__PROBLEM__. Return the data below in full. Keep each character unchanged.

__RECORD EXTRACTS__.
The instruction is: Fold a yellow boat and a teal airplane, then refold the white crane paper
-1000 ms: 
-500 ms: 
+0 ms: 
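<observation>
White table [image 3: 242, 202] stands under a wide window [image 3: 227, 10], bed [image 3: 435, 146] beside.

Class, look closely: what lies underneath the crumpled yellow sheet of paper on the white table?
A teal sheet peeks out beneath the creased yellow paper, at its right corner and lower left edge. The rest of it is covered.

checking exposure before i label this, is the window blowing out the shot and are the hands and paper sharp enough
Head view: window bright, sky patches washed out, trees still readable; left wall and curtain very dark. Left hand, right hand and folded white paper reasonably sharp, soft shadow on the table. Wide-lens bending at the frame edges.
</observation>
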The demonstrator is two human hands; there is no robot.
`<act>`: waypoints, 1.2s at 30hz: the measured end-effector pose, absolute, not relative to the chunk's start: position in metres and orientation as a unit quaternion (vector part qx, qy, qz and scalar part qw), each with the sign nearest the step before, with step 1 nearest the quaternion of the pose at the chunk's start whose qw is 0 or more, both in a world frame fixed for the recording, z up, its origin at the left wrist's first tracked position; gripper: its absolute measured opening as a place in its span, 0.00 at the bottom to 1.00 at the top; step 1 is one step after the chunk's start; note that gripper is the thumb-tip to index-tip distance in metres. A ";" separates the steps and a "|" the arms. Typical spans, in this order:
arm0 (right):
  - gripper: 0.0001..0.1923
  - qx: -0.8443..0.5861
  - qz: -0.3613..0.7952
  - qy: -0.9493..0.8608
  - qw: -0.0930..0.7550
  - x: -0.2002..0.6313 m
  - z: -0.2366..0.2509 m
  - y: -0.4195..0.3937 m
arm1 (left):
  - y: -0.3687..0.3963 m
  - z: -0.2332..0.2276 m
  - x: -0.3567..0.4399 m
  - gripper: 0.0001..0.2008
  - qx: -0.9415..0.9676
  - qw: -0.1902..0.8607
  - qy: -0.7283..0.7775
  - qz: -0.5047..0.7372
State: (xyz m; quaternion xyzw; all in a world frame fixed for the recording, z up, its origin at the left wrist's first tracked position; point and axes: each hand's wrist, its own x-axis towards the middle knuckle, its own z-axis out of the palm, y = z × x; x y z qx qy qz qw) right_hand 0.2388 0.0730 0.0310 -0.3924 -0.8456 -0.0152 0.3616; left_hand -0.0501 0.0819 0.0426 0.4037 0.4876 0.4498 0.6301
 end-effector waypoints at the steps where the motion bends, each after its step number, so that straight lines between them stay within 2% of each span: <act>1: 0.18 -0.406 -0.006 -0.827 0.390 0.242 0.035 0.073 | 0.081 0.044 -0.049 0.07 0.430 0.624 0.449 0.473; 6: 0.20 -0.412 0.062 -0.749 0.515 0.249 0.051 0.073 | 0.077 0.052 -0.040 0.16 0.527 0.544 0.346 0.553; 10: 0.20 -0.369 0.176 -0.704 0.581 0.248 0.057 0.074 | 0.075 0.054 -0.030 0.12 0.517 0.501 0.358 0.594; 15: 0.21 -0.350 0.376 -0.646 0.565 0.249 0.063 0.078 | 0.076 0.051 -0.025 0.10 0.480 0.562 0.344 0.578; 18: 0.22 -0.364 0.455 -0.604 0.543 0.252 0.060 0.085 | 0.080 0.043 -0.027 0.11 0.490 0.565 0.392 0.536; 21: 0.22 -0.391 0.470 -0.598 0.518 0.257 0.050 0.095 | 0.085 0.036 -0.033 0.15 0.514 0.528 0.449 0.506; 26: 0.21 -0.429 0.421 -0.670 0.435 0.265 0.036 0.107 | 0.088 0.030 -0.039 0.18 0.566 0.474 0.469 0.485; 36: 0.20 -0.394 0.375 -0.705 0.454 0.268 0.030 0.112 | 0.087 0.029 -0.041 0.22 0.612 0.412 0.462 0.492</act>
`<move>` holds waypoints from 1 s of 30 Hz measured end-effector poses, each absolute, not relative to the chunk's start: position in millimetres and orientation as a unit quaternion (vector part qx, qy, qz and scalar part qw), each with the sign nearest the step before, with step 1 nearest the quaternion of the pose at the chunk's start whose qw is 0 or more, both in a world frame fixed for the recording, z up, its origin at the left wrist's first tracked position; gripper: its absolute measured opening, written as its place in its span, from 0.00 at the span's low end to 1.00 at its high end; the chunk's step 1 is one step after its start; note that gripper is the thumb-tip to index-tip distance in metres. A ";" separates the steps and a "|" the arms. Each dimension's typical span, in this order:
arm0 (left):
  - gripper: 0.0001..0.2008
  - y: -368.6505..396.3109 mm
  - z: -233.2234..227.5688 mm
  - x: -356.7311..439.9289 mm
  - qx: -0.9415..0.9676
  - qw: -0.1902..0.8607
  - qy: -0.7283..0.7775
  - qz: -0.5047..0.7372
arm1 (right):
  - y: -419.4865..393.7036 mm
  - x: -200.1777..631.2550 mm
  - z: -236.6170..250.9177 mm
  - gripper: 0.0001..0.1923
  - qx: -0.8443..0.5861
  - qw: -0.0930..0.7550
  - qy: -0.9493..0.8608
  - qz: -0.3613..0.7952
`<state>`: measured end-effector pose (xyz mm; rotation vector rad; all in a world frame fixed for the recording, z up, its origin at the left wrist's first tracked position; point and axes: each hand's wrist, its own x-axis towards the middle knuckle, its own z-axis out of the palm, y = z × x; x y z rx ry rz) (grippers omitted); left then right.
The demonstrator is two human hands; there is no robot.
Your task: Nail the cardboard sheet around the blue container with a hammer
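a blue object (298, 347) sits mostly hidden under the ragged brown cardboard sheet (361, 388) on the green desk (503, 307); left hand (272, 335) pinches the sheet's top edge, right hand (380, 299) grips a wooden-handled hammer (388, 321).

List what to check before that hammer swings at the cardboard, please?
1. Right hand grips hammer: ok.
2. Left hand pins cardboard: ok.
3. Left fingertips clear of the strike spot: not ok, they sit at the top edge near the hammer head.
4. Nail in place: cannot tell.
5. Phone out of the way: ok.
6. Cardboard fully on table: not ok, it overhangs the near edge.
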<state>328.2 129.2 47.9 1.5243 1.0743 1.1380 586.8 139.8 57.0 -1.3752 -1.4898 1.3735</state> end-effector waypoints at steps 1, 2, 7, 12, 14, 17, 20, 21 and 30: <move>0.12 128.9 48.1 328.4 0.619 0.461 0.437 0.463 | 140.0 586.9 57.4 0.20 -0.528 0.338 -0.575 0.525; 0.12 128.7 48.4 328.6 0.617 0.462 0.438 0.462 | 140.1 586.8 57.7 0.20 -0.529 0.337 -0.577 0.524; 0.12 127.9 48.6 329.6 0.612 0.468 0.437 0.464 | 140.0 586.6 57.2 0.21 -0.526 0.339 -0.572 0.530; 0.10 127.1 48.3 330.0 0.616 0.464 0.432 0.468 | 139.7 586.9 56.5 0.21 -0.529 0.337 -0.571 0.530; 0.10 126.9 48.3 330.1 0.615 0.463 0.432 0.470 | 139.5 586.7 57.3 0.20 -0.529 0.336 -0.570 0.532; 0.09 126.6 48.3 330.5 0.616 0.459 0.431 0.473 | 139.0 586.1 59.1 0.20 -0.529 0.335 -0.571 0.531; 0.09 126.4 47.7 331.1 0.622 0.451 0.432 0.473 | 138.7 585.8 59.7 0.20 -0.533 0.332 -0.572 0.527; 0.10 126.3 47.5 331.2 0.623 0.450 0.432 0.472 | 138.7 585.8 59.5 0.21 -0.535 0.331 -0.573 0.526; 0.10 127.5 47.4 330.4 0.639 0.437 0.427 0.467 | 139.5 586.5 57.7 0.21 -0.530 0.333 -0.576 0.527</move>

__WRITTEN ANSWER__.
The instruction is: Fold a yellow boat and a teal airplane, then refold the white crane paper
-1000 ms: 
-500 ms: 
+0 ms: 
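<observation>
White table [image 3: 242, 202] stands under a wide window [image 3: 227, 10], bed [image 3: 435, 146] beside.

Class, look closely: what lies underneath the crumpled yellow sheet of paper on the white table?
A teal sheet peeks out beneath the creased yellow paper, at its right corner and lower left edge. The rest of it is covered.

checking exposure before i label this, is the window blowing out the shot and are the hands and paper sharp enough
Head view: window bright, sky patches washed out, trees still readable; left wall and curtain very dark. Left hand, right hand and folded white paper reasonably sharp, soft shadow on the table. Wide-lens bending at the frame edges.
</observation>
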The demonstrator is two human hands; there is no robot.
`<act>`: waypoints, 1.2s at 30hz: the measured end-effector pose, absolute, not relative to the chunk's start: position in metres and orientation as a unit quaternion (vector part qx, qy, qz and scalar part qw), each with the sign nearest the step before, with step 1 nearest the quaternion of the pose at the chunk's start whose qw is 0 or more, both in a world frame fixed for the recording, z up, its origin at the left wrist's first tracked position; gripper: its absolute measured opening as a place in its span, 0.00 at the bottom to 1.00 at the top; step 1 is one step after the chunk's start; note that gripper is the thumb-tip to index-tip distance in metres. A ";" separates the steps and a "|" the arms. Typical spans, in this order:
arm0 (right):
  - gripper: 0.0001..0.1923
  - qx: -0.8443..0.5861
  - qz: -0.3613..0.7952
  - qy: -0.9493..0.8608
  - qw: -0.0930..0.7550
  - x: -0.2002..0.6313 m
  - z: -0.2366..0.2509 m
  - y: -0.4195..0.3937 m
arm1 (left):
  - y: -0.3687..0.3963 m
  - z: -0.2332..0.2276 m
  - x: -0.3567..0.4399 m
  - gripper: 0.0001..0.2008
  - qx: -0.9415..0.9676
  - qw: -0.1902..0.8607
  - qy: -0.7283..0.7775
  - qz: -0.5047..0.7372
State: (xyz m; quaternion xyzw; all in a world frame fixed for the recording, z up, its origin at the left wrist's first tracked position; point and axes: each hand's wrist, its own x-axis towards the middle knuckle, its own z-axis out of the palm, y = z × x; x y z qx qy qz qw) right_hand 0.2388 0.0730 0.0310 -0.3924 -0.8456 -0.0152 0.3616; left_hand -0.0501 0.0819 0.0426 0.4037 0.4876 0.4498 0.6301
 end-effector waypoints at the steps where the motion bends, each after its step number, so that straight lines between them stay within 2% of each span: <act>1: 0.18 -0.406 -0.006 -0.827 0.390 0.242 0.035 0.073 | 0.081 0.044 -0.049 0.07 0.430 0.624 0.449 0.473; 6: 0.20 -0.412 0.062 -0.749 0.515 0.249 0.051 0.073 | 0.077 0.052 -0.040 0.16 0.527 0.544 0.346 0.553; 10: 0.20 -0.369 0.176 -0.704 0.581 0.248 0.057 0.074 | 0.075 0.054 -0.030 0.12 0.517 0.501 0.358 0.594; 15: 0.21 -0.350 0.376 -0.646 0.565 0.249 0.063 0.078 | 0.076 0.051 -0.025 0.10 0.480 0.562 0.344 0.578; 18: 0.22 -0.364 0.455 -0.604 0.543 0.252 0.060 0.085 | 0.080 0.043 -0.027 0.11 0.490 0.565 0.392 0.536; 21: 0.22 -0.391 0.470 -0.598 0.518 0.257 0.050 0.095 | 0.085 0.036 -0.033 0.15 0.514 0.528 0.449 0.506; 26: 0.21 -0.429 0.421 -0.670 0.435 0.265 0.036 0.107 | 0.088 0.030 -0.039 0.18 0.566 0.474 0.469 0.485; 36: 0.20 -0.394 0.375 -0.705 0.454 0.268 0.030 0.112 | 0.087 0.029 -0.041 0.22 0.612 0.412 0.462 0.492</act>
`<move>` holds waypoints from 1 s of 30 Hz measured end-effector poses, each absolute, not relative to the chunk's start: position in millimetres and orientation as a unit quaternion (vector part qx, qy, qz and scalar part qw), each with the sign nearest the step before, with step 1 nearest the quaternion of the pose at the chunk's start whose qw is 0 or more, both in a world frame fixed for the recording, z up, its origin at the left wrist's first tracked position; gripper: its absolute measured opening, written as its place in its span, from 0.00 at the span's low end to 1.00 at its high end; the chunk's step 1 is one step after its start; note that gripper is the thumb-tip to index-tip distance in metres. A ";" separates the steps and a "|" the arms. Each dimension's typical span, in this order:
arm0 (left):
  - gripper: 0.0001..0.2008
  - y: -368.6505..396.3109 mm
  - z: -233.2234..227.5688 mm
  - x: -356.7311..439.9289 mm
  - qx: -0.9415..0.9676
  - qw: -0.1902..0.8607
  - qy: -0.7283..0.7775
  - qz: -0.5047..0.7372
arm1 (right):
  - y: -419.4865..393.7036 mm
  - x: -200.1777..631.2550 mm
  - z: -236.6170..250.9177 mm
  - gripper: 0.0001..0.1923
  - qx: -0.8443..0.5861
  - qw: -0.0930..0.7550
  - qy: -0.9493..0.8608
  - qz: -0.3613..0.7952
`<state>`: measured end-effector pose (xyz mm; rotation vector rad; all in a world frame fixed for the recording, z up, its origin at the left wrist's first tracked position; point and axes: each hand's wrist, its own x-axis towards the middle knuckle, its own z-axis out of the palm, y = z × x; x y z rx ry rz) (grippers omitted); left then right.
The demonstrator is two human hands; there is no robot.
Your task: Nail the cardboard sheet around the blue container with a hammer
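a blue object (298, 347) sits mostly hidden under the ragged brown cardboard sheet (361, 388) on the green desk (503, 307); left hand (272, 335) pinches the sheet's top edge, right hand (380, 299) grips a wooden-handled hammer (388, 321).

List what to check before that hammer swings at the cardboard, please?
1. Right hand grips hammer: ok.
2. Left hand pins cardboard: ok.
3. Left fingertips clear of the strike spot: not ok, they sit at the top edge near the hammer head.
4. Nail in place: cannot tell.
5. Phone out of the way: ok.
6. Cardboard fully on table: not ok, it overhangs the near edge.
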<state>328.2 129.2 47.9 1.5243 1.0743 1.1380 586.8 139.8 57.0 -1.3752 -1.4898 1.3735</state> end-effector waypoints at steps 1, 2, 7, 12, 14, 17, 20, 21 and 30: <move>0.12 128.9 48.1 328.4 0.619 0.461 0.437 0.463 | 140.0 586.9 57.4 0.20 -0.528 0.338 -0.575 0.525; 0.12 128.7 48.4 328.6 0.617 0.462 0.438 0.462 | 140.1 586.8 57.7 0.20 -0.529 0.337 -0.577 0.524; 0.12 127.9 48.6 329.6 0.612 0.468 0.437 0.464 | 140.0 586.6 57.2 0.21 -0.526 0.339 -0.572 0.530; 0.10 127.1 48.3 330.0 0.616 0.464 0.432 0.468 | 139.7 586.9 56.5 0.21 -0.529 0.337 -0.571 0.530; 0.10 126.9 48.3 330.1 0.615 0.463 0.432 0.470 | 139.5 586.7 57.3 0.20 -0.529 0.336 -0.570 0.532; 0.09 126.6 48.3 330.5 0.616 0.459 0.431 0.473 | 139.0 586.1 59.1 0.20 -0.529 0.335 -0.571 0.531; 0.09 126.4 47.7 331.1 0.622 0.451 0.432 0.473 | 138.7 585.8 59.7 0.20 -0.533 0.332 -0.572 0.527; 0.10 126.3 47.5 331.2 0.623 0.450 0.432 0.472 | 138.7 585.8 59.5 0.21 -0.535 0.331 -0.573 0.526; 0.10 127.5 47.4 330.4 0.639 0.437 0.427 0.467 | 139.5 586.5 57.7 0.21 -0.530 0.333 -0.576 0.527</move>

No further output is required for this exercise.